Household Tips: How To Rewire A Plug

If you can't get appliances to work, here is how to fix them through a re-wiring process. Advice on wiring and electricity.

We've all been there before. You have plugged an appliance in and it will not turn on""and you've tried everything. You've dragged the coffee grinder all over your apartment in search of a functioning outlet to no avail; you've tried flipping on and off all the light switches in vain, and you even taken the treacherous trip down the cellar stairs to examine the fuse box for a trip. If you have exhausted these options it is likely that the problem lies not in the outlet or the power-source, rather, you have a faulty cord. To make sure this is the problem you should check a few things first.

The problem might be that you are simply not getting proper contact in the wall outlet. Bend the prongs of the plug apart very slightly and see if this adjustment makes the appliance work. If this does not change the status of your dead appliance you will need to make sure the wires inside have not loosened from the terminal screws. If the wires have been loosened look at a properly functioning plug's wires and manipulate the wires in the broken cord to look like those in the working cord. Tighten up the screws so that the plug is secured. If the prong itself is loose or the small wires inside are broken, your best bet is to simply replace the entire plug. Here is how you rewire a plug.

It is imperative that you unplug the cord from the wall before you make any adjustments. Remember, when you deal with electricity you need to be extremely careful. After you've unplugged the cord cut off the plug about two inches into the cord with a sharp knife. Remove all the broken pieces of the cord. Next, using the knife, strip off the exterior shell of the cable to a length of one and one half inches from the end of the cord where you removed the plug. Be careful when you do this; you should be slicing through the cord to reveal the insulation. Do not slice the insulation or the wires. If you are uncomfortable about using a knife in proximity to the fragile wires then purchase a special insulation stripping tool at the local hardware store.

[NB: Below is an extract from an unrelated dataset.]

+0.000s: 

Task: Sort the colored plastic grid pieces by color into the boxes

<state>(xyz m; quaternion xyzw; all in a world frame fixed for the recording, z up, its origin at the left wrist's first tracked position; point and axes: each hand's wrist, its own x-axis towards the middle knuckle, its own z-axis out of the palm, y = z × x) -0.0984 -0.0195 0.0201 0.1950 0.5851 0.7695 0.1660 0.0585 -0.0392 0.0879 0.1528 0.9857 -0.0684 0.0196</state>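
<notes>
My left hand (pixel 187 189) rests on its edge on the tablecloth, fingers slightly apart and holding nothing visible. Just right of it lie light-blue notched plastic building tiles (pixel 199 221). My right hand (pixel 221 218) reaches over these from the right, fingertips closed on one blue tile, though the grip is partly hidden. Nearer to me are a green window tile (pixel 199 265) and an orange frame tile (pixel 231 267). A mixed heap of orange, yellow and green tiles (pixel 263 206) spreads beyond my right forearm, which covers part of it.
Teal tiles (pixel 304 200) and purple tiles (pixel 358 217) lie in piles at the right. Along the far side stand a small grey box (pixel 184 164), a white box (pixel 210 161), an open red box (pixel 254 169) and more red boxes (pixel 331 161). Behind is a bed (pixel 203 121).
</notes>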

You have prepared the cord properly when the two individual wires are exposed together covered by a layer of colored insulation. Split the two wires with the knife at a length of approximately two inches. Strip off ¾ inch of insulation from each wire with the knife or a wire stripper. This will expose many little wires. Keep the little wires bunched together. Do not cut into these little guys.

Push the two large wires through the top of the new plug. With the puller-through wires tie a knot in the wire just above the exposed little wires. Pull the knot back into the plug snuggly. The knot should rest in between the two prongs. Loop one wire around one prong and wrap the exposed little wires clockwise around the closest terminal screw. Tighten this screw over the wires. Wrap the other wire around the remaining prong, and follow the same procedure with the other little wires. Make sure that neither group of little wires touches the other. Also make sure each bunch is gathered under the screw and that no loose ones stick out. Once you are sure all your connections are neat and tighten you are ready to try the cord out. Cross your fingers and insert the new plug into the wall, and watch your appliance go.